- [Your task]: Transcribe the data exactly, pictures excluded.

- [Supplied material]:
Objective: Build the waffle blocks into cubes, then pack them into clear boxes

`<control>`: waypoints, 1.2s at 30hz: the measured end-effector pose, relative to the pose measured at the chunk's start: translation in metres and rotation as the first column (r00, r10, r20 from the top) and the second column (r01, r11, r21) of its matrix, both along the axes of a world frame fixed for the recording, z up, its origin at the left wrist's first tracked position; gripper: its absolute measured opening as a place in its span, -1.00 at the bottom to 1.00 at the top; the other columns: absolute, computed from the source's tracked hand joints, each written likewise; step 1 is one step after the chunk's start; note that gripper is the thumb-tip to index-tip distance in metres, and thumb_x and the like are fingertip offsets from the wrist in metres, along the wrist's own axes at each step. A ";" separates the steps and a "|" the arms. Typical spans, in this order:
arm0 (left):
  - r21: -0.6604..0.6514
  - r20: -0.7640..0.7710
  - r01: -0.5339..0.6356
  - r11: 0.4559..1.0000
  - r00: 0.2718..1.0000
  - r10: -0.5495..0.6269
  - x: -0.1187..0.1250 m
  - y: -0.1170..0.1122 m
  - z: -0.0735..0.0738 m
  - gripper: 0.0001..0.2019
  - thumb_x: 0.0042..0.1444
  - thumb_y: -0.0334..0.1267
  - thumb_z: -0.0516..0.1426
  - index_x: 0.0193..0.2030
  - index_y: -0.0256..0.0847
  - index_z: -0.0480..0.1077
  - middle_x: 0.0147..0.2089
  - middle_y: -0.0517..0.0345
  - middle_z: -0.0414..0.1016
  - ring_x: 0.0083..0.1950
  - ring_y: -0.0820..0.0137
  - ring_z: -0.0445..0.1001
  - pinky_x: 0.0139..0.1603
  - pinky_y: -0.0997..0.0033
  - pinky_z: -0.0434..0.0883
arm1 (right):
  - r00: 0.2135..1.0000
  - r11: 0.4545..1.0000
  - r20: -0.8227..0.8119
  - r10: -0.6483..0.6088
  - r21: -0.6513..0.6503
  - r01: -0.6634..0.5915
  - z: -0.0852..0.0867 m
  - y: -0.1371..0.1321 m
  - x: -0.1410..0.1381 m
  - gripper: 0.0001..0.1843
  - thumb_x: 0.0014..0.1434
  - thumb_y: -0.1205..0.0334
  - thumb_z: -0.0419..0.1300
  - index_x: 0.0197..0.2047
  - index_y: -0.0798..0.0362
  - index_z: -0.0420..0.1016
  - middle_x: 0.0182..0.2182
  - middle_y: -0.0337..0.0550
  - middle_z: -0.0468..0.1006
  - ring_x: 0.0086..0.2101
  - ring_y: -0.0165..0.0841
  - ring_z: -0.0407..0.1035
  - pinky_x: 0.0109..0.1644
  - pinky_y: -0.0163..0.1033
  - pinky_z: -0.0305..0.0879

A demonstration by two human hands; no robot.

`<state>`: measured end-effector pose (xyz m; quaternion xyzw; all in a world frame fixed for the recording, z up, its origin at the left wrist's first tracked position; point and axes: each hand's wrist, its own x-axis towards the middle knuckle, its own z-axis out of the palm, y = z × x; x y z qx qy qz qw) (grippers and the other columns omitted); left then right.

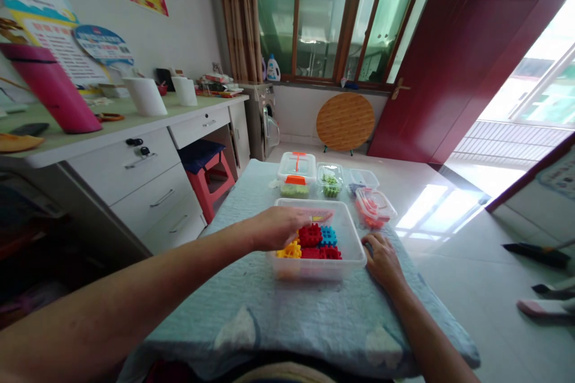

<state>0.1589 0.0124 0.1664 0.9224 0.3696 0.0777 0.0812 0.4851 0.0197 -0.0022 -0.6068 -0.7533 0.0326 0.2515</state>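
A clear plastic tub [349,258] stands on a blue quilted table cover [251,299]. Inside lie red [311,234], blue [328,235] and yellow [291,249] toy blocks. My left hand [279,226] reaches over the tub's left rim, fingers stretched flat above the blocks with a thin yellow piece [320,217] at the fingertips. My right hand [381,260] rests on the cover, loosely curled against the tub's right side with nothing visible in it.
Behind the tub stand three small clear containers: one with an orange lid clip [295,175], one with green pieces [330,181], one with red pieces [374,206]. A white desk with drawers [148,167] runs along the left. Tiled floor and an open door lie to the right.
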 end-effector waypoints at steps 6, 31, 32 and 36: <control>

- [Exercise result]:
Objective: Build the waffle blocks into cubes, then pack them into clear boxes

`<control>`: waypoints, 1.2s at 30hz: the measured end-effector pose, relative to the pose measured at the chunk's start: translation in metres and rotation as the first column (r00, r10, r20 from the top) and the second column (r01, r11, r21) of its matrix, both along the axes of a world frame fixed for the recording, z up, its origin at the left wrist's first tracked position; gripper: its absolute measured opening as a place in its span, -1.00 at the bottom to 1.00 at the top; the other columns: absolute, computed from the source's tracked hand joints, each written likewise; step 1 is one step after the chunk's start; note that gripper is the thumb-tip to index-tip distance in metres, and thumb_x and the like are fingertip offsets from the wrist in metres, along the wrist's own axes at each step. A ";" separates the steps and a "|" the arms. Typical spans, in this order:
arm0 (left):
  - r21: -0.6604..0.6514
  - r20: -0.7640..0.7710
  - r01: -0.5339..0.6356
  - r11: 0.4559..1.0000
  - r00: 0.2718..1.0000
  - r10: -0.5495..0.6269
  - x: -0.1187..0.1250 m
  - y: -0.1170..0.1122 m
  - z: -0.0735..0.0738 m
  - gripper: 0.0001..0.2019
  - thumb_x: 0.0042..0.1444
  - thumb_y: -0.0334..0.1267
  - thumb_z: -0.0516..0.1426
  - index_x: 0.0193..0.2030
  - index_y: -0.0256..0.0847
  - index_z: -0.0480..0.1077
  - middle_x: 0.0147..0.2089
  - middle_y: -0.0517..0.0345
  - middle_z: -0.0414..0.1016
  - ring_x: 0.0083..0.1950
  - ring_y: -0.0820..0.0137
  - ring_z: -0.0445..0.1001
  - pinky_x: 0.0139..0.1603
  - pinky_y: -0.0997..0.0033
  - pinky_z: -0.0434..0.0883
arm1 (right):
  - r00: 0.2135..1.0000
  - r11: 0.4545..1.0000
  - r20: -0.8227..0.8119
  - r10: -0.6483..0.6088
  - r21: -0.6513..0.6503
  - r01: -0.6634..0.5915
  - z: -0.0852..0.0867 m
  - y: -0.1371..0.1321 m
  - x: -0.1410..0.1381 m
  - gripper: 0.0001..0.1843
  - thumb_x: 0.0014..0.1434
  - thumb_y: -0.1205..0.0334
  - thumb_z: -0.0419..0.1300
  - index_x: 0.0197..0.2047
  - index_y: -0.0798..0.0362
  - index_z: -0.0420..0.1016
  - middle_x: 0.0182..0.2182
  - middle_y: -0.0337..0.0550
  - middle_z: -0.0468..0.1006
  - ring_x: 0.0086..0.2101
  - ring_y: -0.0165..0.0841
  - ring_z: -0.0407..0.1035
  - pinky_x: 0.0109..0.1644
  - pinky_y: -0.0163..0.1033
  - pinky_z: -0.0305..0.0879

A demonstration by two human hands; no robot.

`<state>`: measured end-effector pose (xyz m; quaternion xyzw; all in a world frame fixed for the recording, z up, its origin at the left wrist's first tracked position; point and axes: each hand's wrist, its own x-axis towards the middle knuckle, its own z-axis out of the palm, y = z × x; x y z qx qy qz qw) (grippers and the other columns omitted); left then right.


<state>0.1589 0.0124 0.1664 0.9224 0.3696 0.0777 0.0812 0.4851 0.0197 -0.0022 -0.6068 -0.7533 0.0326 0.2515</state>
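A clear plastic tub [349,258] stands on a blue quilted table cover [251,299]. Inside lie red [311,234], blue [328,235] and yellow [291,249] toy blocks. My left hand [279,226] reaches over the tub's left rim, fingers stretched flat above the blocks with a thin yellow piece [320,217] at the fingertips. My right hand [381,260] rests on the cover, loosely curled against the tub's right side with nothing visible in it.
Behind the tub stand three small clear containers: one with an orange lid clip [295,175], one with green pieces [330,181], one with red pieces [374,206]. A white desk with drawers [148,167] runs along the left. Tiled floor and an open door lie to the right.
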 end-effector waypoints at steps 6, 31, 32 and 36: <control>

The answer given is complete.